Les Forces aériennes suisses clouées au sol

Aussi étonnant que cela puisse paraître, les Forces aériennes suisses n’ont pas pu décoller ce lundi matin pour escorter l’appareil détourné. Alors que deux avions de chasse ­italiens (Eurofighter) et deux Mirage 2000 français ont escorté le Boeing, l’aviation suisse, elle, est restée clouée au sol. «Nous n’avons pas la capacité d’intervenir 24 h/24, concède Laurent Savary. Soit par manque de moyens financiers, soit pour des questions de voisinage», explique le porte-parole des Forces aériennes suisses. Les bases aériennes helvétiques sont ouvertes de 8h à 12h, et de 13h30 à 17h, à l’exception du lundi soir, où les appareils helvétiques s’adonnent à des exercices de nuit.

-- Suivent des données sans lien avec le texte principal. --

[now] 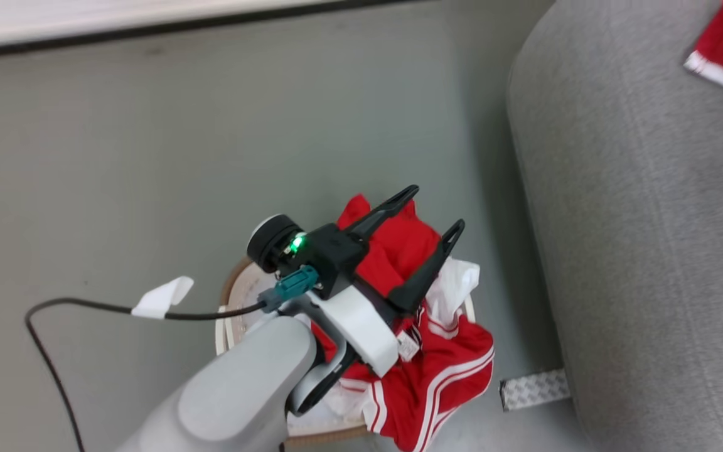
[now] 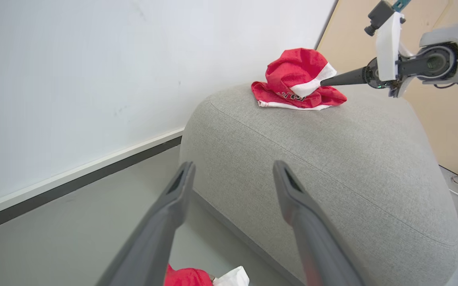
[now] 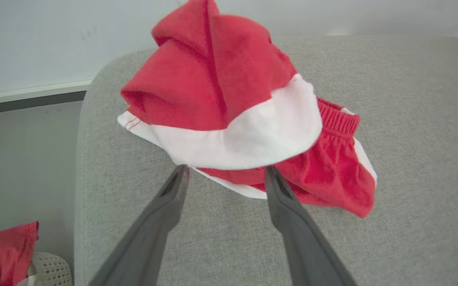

Le 18 mai, la population est invitée à se prononcer sur l’acquisition de 22 avions Gripen pour un montant de 3,12 milliards de francs, y compris les instal­lations au sol et la formation des pilotes. Dans un communiqué datant du 11 février, le Département fédéral de la défense (DDPS) avait défendu cet achat, rappelant que la Suisse, d’ici à 2016, n’aurait «plus que 32 avions de combat». «La sécurité ne pourrait plus être suffisamment assurée dans des situations extraordinaires. Il ne serait plus non plus possible de garantir la surveillance de l’espace aérien 24 h/24 et 365 jours par an», avait menacé le DDPS.

Or, à en croire les «heures de ­bureau» auxquelles sont astreints les avions de chasses helvétiques, la surveillance de l’espace aérien n’est déjà pas assurée de façon permanente aujourd’hui.

Contacté, le DDPS fait savoir que des appareils suisses auraient pu décoller si les circonstances avaient été plus graves, mais dans un «délai plus long». «La Suisse a signé un ­accord avec la France justement pour répondre à ce cas de figure, annonce le département d’Ueli Maurer. Cet accord couvre la coopération en matière de sécurité aérienne contre toute menace aérienne de nature non militaire.»

Le projet «Ilana», actuellement en cours de développement, vise à «étendre, dans le futur [ 2020 ], la capacité de la Suisse à protéger son espace aérien en continu». Sans surprise, le DDPS indique que, couplé au projet «Ilana», l’achat de Gripen «permettra une surveillance aérienne efficace et continue».